Creating a static site generator from scratch - useless but fun 😛

Jan 09, 2022

Wait.. What??

Yes!.. You read it correctly 😅

It has been a long time since I wanted to start a blog. I have written articles in the past but never published them for various reasons. One of them: I simply didn't have a place where I owned the content.

When I finally decided to do it, it just occured to me that it could be fun to try a little game!

What if instead of using a well established static site generator I create one from scratch?

What if instead of using a framework, some components of a framework or miscellaneous libraries I did it using only bare PHP? (and of course HTML/CSS/JS but that's not the point) And what if I did not have the right to look at them at all to avoid inspiration that become copy/paste?

What if it was time-boxed? Let's say 24h to do it! (just hours here and there not 24h straight)

You get the picture 😅 Doing it seems to be a terrible idea but honestly a very fun one!

Why doing it? Just for fun!

Disclaimer: could you use it?

Please don't! 😛

This blog post is not about selling a new shiny tool that you could use. It's about the journey from having a stupid idea to realising it just for the fun of it.

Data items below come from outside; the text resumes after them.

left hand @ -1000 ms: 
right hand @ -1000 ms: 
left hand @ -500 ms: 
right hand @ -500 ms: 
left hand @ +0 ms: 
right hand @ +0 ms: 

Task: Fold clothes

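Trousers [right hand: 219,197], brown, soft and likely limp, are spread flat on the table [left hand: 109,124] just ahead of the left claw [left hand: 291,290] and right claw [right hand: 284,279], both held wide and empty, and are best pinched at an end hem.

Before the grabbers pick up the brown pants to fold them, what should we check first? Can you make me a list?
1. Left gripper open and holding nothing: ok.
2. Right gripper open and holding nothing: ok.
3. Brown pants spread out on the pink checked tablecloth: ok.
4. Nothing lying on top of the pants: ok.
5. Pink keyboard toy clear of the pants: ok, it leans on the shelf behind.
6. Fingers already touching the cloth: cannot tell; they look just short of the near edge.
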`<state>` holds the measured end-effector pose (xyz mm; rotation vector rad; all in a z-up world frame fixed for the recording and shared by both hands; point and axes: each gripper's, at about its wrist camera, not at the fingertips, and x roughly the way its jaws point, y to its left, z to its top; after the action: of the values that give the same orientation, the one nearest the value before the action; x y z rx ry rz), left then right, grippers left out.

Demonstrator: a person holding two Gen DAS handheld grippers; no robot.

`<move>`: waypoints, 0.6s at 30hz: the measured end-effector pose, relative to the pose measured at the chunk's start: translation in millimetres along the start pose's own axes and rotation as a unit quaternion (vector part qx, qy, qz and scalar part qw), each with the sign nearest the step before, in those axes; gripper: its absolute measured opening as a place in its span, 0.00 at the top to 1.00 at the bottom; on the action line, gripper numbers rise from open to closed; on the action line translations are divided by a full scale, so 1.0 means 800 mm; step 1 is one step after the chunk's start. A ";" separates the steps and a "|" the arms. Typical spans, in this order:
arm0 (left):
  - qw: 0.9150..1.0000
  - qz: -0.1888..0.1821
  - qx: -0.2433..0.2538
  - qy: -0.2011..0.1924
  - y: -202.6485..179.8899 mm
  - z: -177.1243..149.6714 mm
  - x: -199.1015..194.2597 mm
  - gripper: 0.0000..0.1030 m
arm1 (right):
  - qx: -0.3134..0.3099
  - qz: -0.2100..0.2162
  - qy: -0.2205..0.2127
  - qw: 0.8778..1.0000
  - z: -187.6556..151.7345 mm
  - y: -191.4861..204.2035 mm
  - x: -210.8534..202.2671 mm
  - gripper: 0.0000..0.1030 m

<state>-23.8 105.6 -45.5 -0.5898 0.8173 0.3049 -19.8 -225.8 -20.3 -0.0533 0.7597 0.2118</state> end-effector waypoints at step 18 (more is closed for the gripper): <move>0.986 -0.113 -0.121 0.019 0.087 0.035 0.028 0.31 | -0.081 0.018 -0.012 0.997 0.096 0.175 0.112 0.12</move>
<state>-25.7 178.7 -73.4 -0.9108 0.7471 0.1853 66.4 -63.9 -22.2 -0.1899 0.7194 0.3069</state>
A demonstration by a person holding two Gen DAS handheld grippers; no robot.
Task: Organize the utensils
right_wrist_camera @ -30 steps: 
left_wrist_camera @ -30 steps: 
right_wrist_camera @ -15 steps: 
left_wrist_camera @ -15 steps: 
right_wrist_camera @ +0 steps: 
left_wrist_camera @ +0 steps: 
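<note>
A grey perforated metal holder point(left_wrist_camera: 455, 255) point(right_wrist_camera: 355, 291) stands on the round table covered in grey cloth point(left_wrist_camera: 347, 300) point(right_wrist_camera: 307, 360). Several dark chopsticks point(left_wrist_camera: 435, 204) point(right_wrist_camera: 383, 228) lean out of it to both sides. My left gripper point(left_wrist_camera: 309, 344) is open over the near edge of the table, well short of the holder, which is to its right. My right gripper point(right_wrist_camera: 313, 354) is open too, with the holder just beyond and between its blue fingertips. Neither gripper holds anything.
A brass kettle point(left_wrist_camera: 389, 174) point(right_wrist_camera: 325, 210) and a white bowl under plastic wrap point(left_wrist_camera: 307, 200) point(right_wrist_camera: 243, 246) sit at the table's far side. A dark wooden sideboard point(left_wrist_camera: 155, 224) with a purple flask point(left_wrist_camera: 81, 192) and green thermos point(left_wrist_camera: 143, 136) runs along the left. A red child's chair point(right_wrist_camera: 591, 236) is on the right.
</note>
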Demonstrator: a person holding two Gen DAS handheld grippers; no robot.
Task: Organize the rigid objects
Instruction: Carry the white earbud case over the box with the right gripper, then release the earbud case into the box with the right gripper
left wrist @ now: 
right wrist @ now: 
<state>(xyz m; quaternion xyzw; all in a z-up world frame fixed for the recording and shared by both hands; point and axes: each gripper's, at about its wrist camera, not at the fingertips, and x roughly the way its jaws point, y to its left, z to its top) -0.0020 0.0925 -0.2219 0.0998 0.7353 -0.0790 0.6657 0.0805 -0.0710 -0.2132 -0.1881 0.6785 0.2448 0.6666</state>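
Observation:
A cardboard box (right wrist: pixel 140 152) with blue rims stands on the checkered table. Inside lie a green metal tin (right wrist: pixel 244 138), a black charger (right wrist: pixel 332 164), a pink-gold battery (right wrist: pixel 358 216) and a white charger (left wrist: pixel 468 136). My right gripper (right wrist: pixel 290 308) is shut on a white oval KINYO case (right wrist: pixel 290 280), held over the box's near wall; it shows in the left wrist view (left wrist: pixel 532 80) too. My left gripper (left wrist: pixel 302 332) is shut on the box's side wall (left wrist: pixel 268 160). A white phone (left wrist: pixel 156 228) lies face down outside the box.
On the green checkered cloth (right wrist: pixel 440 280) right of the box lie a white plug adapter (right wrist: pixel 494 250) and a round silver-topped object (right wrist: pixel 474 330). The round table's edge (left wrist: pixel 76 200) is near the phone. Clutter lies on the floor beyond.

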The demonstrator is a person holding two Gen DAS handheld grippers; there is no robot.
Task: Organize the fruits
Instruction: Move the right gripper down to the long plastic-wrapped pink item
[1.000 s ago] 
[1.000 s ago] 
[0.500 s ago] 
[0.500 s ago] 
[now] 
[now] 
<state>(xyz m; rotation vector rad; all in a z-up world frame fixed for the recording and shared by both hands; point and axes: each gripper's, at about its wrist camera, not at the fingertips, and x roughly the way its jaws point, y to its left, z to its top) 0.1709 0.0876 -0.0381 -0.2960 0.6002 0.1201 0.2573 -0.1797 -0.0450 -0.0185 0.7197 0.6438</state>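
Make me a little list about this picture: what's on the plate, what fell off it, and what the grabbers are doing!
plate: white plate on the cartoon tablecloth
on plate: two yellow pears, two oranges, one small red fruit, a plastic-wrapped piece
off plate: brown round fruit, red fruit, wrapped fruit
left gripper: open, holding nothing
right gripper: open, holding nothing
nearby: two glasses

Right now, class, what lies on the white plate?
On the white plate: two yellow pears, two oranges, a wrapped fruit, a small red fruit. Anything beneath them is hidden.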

This site has been generated with it, so it seems it is usable, nevertheless I would advise you to stay away from it. I cannot guarantee it's future. The interface is.. minimalist I would say, and it has not been created to be used by anyone else than myself.

Now that's said let's continue!

The process

Do not assume this process/approach is the correct one. Please do otherwise.

Remember that the resulting software has been developed in a limited time, for recreational purpose.

Assume it is not well architectured, poorly coded etc.. etc..

I definitely took some shortcuts (for instance I don't mind an exception to be thrown at the final user because I'm the only final user).

Some parts are not detailed on purpose for the moment.

The specifications

I started to write down what I wanted/needed. Here are the bare notes I wrote:

# Specifications

Generate blog articles from a markdown like language (similar to Jekyll)

support:
* title: # => h1, ## => h2 (only # to define title)
* bold: **bold**
* italic: *italic*
* strikethrough: ~~strikethrough~~
* link:
  [I'm an inline-style link](https://www.google.com)
  [I'm an inline-style link with title](https://www.google.com "Google's Homepage")
* images: ![alt text](https://placekitten.com/200/300)
* horizontal rule: --- => hr
* code block: syntax highlighting (https://highlightjs.org/)
* list: ul (and ol?)
* blockquotes: >
* HTML

use metadata to describe it: something like https://jekyllrb.com/docs/front-matter/
Or just HTML comments?
Or just another custom way?

what kind of pages?
* homepage => list articles (do not forget pagination)
* about and other "solo" pages
* article page

usage
static-generator generate --config config.php --src sources/ --dist build/

configuration by file or by command line options
cli options supersede file config

Could be nice to have:
* watcher

Using a syntax similar to Markdown was important to minimize the migration to "real" static site generator like Jekyll.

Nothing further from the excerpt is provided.